Tuesday, 17 March 2026


Adjournment

COVID-19


Bev McARTHUR

COVID-19

 Bev McARTHUR (Western Victoria) (21:58): (2415) My adjournment tonight is for the Premier, and it concerns yesterday’s revelation that the Victorian government has settled the small business COVID lockdown class action for $125 million. Let us be honest about what this $125 million represents: it is not the government fixing a problem, it is not the government helping businesses, it is the government paying to make a political liability disappear in an election year.

Yesterday at the Supreme Court barrister Adam Hochroth SC announced that the parties had reached a settlement of $125 million inclusive of costs and interest.
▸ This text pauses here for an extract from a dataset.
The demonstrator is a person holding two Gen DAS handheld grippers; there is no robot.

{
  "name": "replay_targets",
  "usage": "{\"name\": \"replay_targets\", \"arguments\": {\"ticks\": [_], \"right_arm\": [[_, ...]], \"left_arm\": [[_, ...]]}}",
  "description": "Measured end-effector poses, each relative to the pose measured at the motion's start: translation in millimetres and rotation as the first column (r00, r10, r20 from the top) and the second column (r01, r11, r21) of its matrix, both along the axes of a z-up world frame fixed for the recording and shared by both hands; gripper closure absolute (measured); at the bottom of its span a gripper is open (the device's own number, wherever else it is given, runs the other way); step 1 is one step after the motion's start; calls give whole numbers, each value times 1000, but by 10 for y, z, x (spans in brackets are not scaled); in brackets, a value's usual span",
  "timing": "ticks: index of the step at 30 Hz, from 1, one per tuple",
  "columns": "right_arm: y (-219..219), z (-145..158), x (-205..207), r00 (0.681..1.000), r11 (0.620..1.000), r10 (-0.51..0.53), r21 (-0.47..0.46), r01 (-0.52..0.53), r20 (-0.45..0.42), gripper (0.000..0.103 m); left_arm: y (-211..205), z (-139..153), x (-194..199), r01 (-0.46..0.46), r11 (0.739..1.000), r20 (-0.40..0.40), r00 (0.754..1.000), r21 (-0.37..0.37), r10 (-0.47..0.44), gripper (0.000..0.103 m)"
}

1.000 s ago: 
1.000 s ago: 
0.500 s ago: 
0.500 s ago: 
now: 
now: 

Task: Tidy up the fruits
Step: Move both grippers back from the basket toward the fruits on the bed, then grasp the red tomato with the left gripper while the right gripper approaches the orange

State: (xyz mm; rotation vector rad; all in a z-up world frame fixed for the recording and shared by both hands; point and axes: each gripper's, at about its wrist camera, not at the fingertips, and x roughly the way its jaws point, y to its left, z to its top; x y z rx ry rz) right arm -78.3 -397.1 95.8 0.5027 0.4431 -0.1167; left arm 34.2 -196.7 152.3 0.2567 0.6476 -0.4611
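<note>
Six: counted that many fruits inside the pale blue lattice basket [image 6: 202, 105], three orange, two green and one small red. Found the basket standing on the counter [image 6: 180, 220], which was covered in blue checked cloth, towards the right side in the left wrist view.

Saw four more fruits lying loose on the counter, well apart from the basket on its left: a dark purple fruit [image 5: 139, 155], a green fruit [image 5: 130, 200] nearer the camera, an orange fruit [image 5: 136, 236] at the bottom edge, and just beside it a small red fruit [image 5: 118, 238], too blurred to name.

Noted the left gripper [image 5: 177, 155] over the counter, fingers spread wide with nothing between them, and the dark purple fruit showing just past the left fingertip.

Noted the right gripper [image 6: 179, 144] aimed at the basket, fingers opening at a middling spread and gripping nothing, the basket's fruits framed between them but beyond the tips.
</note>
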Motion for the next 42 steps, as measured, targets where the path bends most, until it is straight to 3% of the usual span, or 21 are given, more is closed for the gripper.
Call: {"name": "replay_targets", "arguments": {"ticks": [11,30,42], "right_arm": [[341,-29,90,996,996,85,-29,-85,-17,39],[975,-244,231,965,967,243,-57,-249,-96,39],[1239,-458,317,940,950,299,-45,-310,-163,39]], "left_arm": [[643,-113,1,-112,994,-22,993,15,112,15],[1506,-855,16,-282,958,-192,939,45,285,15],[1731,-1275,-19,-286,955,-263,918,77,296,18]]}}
The settlement means that former health minister Jenny Mikakos, former jobs minister Martin Pakula and former department heads Kim Pike and Simon Phemister will not have to give evidence. How convenient. Consider the total cost to Victorian taxpayers. The government was prepared to spend up to $40 million in legal fees fighting this case, including $2.8 million to a California-based economist at US$950 an hour to argue that mum-and-dad businesses should have bought pandemic insurance that did not exist. Now taxpayers will pay $125 million in settlement, potentially on top of whatever legal costs have already been incurred. The 16,000 businesses who registered will receive a fraction of their losses after approximately 30 per cent is deducted for legal costs and litigation funding.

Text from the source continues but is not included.